Switching Competitors Reduces Win-Stay but Not Lose-Shift Behaviour: The Role of Outcome-Action Association Strength on Reinforcement Learning

Games 2020, 11(3), 25; https://doi.org/10.3390/g11030025
by Vincent Srihaput 1, Kaylee Craplewe 2 and Benjamin James Dyson 1,2,3,*
Reviewer 1: Anonymous
Reviewer 2:
Games 2020, 11(3), 25; https://doi.org/10.3390/g11030025
Submission received: 27 April 2020 / Revised: 16 June 2020 / Accepted: 29 June 2020 / Published: 8 July 2020

Round 1

Reviewer 1 Report

Manuscript Games-801647

Switching competitors reduces win-stay but not lose-shift behavior: The role of outcome-action association strength on reinforcement learning

 

Methodology:

The methodology is the weakest part of the paper. Whilst the paper’s argument is built on a suitable base of theory and ideas, the methodology used to get the data is poorly designed.

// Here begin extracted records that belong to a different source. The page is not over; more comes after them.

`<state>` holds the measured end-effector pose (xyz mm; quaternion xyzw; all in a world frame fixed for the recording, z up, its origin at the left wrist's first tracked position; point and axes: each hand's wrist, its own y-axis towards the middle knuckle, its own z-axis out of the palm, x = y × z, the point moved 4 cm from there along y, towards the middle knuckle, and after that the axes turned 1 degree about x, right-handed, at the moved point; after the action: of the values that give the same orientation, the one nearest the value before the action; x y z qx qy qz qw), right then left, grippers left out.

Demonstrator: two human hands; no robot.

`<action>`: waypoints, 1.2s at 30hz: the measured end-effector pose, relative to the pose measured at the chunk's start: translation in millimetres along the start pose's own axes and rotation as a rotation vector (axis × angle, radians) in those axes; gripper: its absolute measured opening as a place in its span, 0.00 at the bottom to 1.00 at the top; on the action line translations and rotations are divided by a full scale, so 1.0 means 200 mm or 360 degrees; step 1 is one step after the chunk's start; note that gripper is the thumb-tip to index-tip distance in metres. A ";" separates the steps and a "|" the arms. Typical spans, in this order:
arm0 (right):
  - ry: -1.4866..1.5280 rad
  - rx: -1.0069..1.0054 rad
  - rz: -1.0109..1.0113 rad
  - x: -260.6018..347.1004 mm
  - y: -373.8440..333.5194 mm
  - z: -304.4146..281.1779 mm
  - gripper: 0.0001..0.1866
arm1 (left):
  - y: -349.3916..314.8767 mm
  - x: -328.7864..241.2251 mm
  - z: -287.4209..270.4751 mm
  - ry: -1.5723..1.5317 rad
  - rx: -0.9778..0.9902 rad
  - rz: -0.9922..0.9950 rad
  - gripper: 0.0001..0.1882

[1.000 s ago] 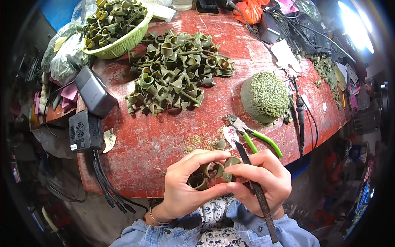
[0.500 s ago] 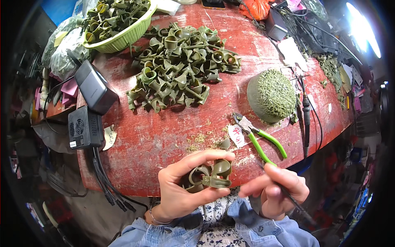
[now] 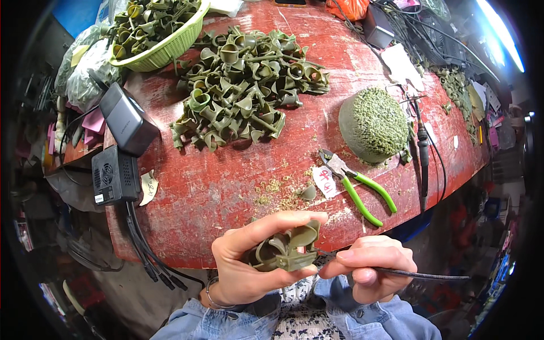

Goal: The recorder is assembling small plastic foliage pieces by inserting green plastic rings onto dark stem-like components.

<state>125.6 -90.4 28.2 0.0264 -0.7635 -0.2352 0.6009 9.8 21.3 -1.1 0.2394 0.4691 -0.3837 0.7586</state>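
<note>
In front of my body, my left hand [image 3: 233,256] is closed around a dark olive-green plastic part [image 3: 296,258] with curved, cup-like shapes; its thumb and index finger span the right end. Whether it is one part or more is hidden by the palm. My right hand [image 3: 381,262] pinches a thin, dark, rod-like tool [image 3: 433,276], whose back end sticks out to the right. Its slim tip reaches left to the edge of the green part; whether they touch I cannot tell. Just beyond the hands lies a small loose green piece [image 3: 308,193].
Green-handled side cutters [image 3: 353,182] lie on the worn red table [image 3: 226,187] beside a paper slip [image 3: 324,181]. Farther off are a round tub heaped with green shavings [image 3: 375,124], a pile of similar parts [image 3: 241,93], a filled green basket [image 3: 173,52] and black boxes with cables [image 3: 116,175].
The tool in my right hand has swung from a steep slant to nearly level, its tip now at the part. My left hand has tilted the part slightly.
</note>
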 end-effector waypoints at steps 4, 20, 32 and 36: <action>0.0014 -0.0105 0.0069 0.00 0.02 0.00 0.12 | 0.00 -0.01 0.01 0.0320 -0.0039 0.0227 0.28; 0.0163 -0.0126 -0.0001 0.01 -0.02 0.03 0.13 | -0.02 -0.05 0.00 0.0640 0.0050 0.0334 0.30; -0.0370 -0.0028 -0.0169 0.07 -0.05 0.05 0.23 | 0.00 -0.02 0.02 0.0271 -0.0288 0.0087 0.28; -0.0394 -0.0257 -0.0090 0.08 -0.05 0.02 0.15 | 0.00 0.00 0.00 0.0320 -0.0215 0.0011 0.28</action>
<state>114.6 -103.6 38.3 -0.0298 -0.8093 -0.3140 0.4956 9.3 21.1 -0.1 0.2266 0.5668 -0.3225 0.7234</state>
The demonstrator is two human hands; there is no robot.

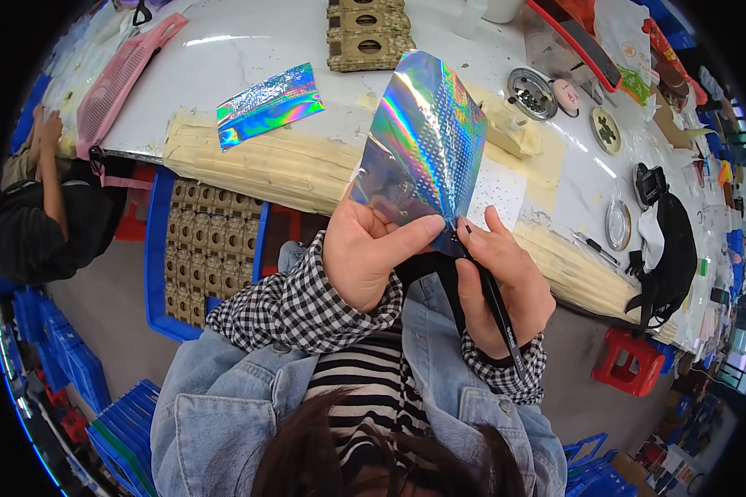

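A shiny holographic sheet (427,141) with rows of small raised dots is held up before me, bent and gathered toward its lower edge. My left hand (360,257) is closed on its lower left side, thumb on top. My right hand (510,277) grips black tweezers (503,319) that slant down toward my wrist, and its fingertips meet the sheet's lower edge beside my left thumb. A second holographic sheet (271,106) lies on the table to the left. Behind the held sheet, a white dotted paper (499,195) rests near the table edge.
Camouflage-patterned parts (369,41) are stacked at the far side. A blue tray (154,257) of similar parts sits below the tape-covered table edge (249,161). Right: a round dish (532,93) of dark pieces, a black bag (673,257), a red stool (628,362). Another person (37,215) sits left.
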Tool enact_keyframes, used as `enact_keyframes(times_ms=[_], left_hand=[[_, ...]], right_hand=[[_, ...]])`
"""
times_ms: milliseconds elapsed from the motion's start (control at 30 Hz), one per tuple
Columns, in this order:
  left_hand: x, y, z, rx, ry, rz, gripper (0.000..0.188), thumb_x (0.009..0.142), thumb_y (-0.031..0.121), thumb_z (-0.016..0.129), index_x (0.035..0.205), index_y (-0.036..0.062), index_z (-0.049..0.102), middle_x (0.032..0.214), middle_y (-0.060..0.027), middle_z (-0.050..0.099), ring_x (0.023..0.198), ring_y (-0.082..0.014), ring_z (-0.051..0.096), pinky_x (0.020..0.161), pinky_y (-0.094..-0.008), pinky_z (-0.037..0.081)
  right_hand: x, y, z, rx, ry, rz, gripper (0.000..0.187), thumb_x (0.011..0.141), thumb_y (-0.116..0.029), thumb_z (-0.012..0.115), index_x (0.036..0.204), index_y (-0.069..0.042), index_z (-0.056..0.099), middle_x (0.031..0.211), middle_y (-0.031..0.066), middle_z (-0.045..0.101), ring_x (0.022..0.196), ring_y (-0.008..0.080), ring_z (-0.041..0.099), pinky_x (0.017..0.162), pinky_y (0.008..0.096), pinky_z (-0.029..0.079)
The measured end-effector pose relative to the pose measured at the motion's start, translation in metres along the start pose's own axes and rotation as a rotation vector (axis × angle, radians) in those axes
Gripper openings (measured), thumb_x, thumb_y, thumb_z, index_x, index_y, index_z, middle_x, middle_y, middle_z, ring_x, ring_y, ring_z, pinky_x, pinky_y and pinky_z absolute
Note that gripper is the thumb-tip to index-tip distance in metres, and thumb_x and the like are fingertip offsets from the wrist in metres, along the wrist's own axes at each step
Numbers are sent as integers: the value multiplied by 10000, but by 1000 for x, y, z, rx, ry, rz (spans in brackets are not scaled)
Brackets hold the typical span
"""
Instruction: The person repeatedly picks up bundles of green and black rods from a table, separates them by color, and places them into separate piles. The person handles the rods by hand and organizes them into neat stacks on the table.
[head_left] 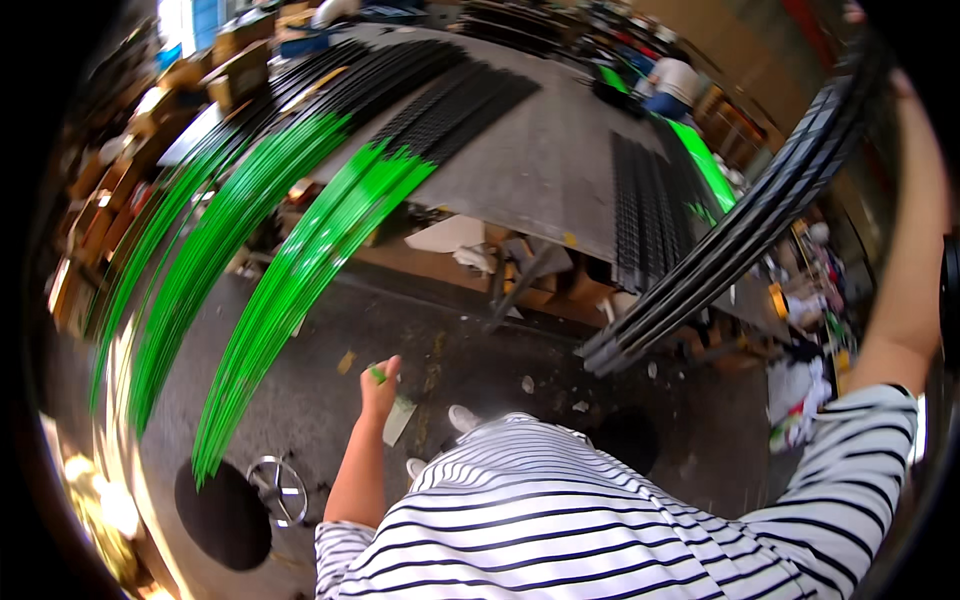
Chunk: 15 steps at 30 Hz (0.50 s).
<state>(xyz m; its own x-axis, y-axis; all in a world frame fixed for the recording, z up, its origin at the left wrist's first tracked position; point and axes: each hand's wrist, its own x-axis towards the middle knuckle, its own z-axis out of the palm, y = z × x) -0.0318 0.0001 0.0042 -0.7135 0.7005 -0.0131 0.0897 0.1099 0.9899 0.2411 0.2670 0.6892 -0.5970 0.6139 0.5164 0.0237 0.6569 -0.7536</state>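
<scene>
My right arm is raised at the far right. My right hand point(903, 88), partly cut off by the dark rim of the picture, is closed on a bundle of long black rods point(740, 225). The bundle slants down and left, its lower ends hanging over the front edge of the table. My left hand point(378, 385) is low in front of me, closed on a small green thing point(377, 374) too small to name. To its left, several bundles of long rods, black at the far part and bright green at the near part point(300, 255), bend down past the table edge.
A large grey table point(500, 150) stands ahead. Black textured strips point(645, 205) lie on its right side. A round black stool point(225, 515) is at lower left beside a metal wheel-shaped base point(278, 490). Another person point(672, 85) is beyond the table. Cardboard boxes point(240, 75) are stacked at left.
</scene>
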Motion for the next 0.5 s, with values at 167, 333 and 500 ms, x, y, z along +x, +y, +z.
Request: enact_keyframes(times_ms=[167, 333, 500], left_hand=[[3, -8, 15, -100, -20, -21, 481, 910, 354, 524, 537, 80, 392, 527, 52, 347, 511, -57, 314, 449, -269, 249], [3, -9, 19, -129, 68, -9, 489, 914, 346, 519, 519, 85, 395, 498, 33, 375, 469, -62, 345, 436, -250, 278], [5, 8, 30, -74, 153, -71, 531, 921, 378, 497, 497, 70, 408, 491, -18, 464, 452, -80, 393, 451, -253, 315]], right_hand=[[-49, 217, -52, 113, 302, 466, 173, 805, -239, 618, 820, -67, 601, 588, 68, 578, 504, 161, 566, 471, 292, 476], [-137, 363, -13, 439, 466, 758, 112, 797, -170, 628, 769, -74, 577, 583, 38, 550, 523, 151, 527, 507, 293, 445], [-243, 460, 91, 701, 366, 713, 211, 722, -39, 669, 912, -47, 577, 719, 62, 603, 653, 175, 608, 581, 311, 492]])
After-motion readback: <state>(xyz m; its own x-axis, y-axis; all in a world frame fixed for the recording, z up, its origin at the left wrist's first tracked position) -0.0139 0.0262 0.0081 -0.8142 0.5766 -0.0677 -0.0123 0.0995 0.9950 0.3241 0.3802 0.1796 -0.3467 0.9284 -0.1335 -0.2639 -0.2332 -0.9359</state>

This paper is based on an experiment that uses the repetitive decisions of 80 individuals not motivated with appropriate incentives:

Incentives: One voucher randomly allocated to one participant in Experiment 1; course credit in Experiment 2 to each participant (flat payment not connected to participant´s decisions, effort or return)

 

Additionally, I am not sure I have understood he instructions. As the authors explain in p. 3, line 121, “there was never an indication that participants would be competing against other humans”.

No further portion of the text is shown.